By Adriana Yarkin, Copy Editor
When most students are fast asleep, senior Tobin Vaughan lies awake. Her sleep pattern, which is nearly the reverse of what is considered normal, is the result of a severe case of Delayed Sleep Phase Syndrome (DSPS).
The syndrome caused Vaughan to miss what she estimates to be half of the school days between the 8th and 10th grades. Since then, with the help of both Student and Family Link, she has made up most of her work — studying during the night and sleeping during the day for much of it.
She is set to finish her remaining credits during the fall semester of 2018, and will receive her diploma in January of 2019.
Because of this Vaughan will not be allowed to walk with her peers at this year’s graduation ceremony. Though she will likely be offered the opportunity next year, Vaughan does not feel that she can accept, as it simply won’t be the same.
“I want to walk with the people I’ve grown up with,” she said. “I don’t want to walk with people I don’t really know.”
Vaughan has grown up on Vashon her entire life, and has been a part of the public school system since first grade.
Her case of DSPS is largely stress-induced, and started affecting her partway through her eighth-grade year.
“My dad was an alcoholic,” Vaughan said. “When he would drink, I would have to call my mom to pick me up, and I would stay with my mom.”
Her stress increased when her dad passed away at the beginning of her junior year.

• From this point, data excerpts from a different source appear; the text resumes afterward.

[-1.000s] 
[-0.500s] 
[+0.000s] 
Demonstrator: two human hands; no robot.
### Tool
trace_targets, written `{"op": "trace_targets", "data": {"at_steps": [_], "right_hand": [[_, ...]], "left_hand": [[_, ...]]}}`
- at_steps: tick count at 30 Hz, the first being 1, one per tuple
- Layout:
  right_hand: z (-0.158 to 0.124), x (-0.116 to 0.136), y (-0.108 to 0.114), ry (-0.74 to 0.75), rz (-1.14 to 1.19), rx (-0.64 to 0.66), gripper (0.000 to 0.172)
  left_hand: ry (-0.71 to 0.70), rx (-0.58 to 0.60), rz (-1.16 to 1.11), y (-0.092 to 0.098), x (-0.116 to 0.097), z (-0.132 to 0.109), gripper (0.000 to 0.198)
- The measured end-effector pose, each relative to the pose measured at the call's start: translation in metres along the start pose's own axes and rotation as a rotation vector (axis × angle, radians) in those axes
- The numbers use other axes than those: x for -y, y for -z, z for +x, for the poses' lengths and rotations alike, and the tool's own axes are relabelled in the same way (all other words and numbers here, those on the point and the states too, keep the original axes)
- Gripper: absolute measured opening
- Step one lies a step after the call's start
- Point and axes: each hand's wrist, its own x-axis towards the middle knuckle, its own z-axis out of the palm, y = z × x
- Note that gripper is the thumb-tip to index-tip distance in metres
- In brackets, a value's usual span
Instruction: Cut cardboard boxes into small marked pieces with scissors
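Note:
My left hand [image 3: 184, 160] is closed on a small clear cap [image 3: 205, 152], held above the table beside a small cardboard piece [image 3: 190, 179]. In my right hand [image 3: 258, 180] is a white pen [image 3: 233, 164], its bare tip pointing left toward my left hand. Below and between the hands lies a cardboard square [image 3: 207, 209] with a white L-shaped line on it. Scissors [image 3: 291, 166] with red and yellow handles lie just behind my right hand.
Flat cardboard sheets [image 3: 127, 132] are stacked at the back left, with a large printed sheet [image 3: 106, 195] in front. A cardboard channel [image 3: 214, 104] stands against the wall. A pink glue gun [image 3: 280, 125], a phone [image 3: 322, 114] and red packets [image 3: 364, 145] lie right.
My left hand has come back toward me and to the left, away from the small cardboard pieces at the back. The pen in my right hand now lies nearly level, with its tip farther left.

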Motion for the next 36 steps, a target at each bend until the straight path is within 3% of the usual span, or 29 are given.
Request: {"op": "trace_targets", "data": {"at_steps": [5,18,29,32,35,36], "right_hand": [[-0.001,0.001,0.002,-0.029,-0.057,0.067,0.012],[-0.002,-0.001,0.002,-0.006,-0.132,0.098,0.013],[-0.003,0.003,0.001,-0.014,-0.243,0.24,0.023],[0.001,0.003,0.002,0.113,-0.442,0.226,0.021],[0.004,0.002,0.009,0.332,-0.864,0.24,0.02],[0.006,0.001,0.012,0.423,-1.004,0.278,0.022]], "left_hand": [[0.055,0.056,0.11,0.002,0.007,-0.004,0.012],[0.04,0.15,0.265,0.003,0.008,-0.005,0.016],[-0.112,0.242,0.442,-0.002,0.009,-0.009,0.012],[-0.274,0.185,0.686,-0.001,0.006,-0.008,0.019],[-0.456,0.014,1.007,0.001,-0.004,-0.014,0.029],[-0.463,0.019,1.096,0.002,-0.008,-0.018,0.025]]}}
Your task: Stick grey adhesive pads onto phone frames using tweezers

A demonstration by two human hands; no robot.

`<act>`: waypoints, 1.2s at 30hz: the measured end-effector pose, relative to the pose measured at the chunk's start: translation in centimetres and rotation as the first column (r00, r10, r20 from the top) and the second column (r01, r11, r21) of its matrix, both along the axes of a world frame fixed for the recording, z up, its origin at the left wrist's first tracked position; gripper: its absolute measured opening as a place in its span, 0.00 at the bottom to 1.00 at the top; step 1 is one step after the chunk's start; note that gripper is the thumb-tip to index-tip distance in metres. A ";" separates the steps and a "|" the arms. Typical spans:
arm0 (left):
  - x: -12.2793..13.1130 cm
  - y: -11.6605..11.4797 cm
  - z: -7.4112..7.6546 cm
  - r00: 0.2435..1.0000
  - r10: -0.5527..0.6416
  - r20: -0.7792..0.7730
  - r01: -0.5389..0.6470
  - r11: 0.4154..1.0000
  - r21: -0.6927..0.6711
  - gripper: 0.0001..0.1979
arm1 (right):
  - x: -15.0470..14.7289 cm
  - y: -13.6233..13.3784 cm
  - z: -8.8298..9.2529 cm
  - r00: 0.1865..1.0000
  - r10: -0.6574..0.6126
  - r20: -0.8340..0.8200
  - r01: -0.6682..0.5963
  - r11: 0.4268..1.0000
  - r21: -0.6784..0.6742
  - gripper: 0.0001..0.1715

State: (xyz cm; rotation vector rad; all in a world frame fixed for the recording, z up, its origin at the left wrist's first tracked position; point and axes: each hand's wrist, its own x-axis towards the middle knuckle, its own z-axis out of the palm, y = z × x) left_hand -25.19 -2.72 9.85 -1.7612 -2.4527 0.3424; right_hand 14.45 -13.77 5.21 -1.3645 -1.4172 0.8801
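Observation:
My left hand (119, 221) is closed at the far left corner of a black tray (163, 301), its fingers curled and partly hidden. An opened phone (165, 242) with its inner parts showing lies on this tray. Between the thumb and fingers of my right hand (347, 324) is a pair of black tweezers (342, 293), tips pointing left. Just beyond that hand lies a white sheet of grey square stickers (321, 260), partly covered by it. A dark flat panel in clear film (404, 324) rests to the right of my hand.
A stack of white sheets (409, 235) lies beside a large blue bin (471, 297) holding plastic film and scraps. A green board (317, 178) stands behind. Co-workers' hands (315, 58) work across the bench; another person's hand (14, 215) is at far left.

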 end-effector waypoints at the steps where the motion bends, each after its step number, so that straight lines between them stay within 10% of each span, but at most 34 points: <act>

“[Then] it got even worse when my grandma and uncle completely shut me out of everything that happened after,” Vaughan said.
After missing two straight months of school in eighth grade, she began to work with the school to figure out what to do. This process, however, found itself to be slow — she did not officially make the switch to schooling at home until a few weeks into her junior year.
“I think I should have been in Student Link from the beginning of high school,” Vaughan said.
Vaughan is grateful of the support she has received from the school district throughout the process, and has maintained strong enthusiasm toward pursuing her education despite her setbacks.
Vaughan plays on the tennis team, placing third in doubles at the league championships, and fifth in doubles at the Tri-District tournament. She was involved in Queer Spectrum Alliance as well as Japanese club — even though she was taking Spanish at the time.
“I want to learn as many languages as I can,” Vaughan said.
Vaughan plans on attending college, and finds interest especially within mathematics and creative writing.
Finding inspiration in stories, she read a copious number of books as a child, primarily in the genres of sci-fi and fantasy.
Now, she likes to tell the stories herself.
“[Writing is] like being able to experience something you could never actually do yourself,” Vaughan said.
Vaughan’s sleep schedule has been slowly normalizing, and her mother has played a role in this.
“She’s been very supportive,” Vaughan said. “She’s always been there for me and of course provided moral support. She’s tried to help in any way she can.”
This summer, Vaughan plans to work as a camp counselor at “Pirate Camp,” help out at her mom’s clothing booth at the Oregon Country Fair and join a tennis group at the Vashon Golf and Swim Club.
Though she will not be permitted to walk, Vaughan will likely still attend the graduation ceremony on June 16.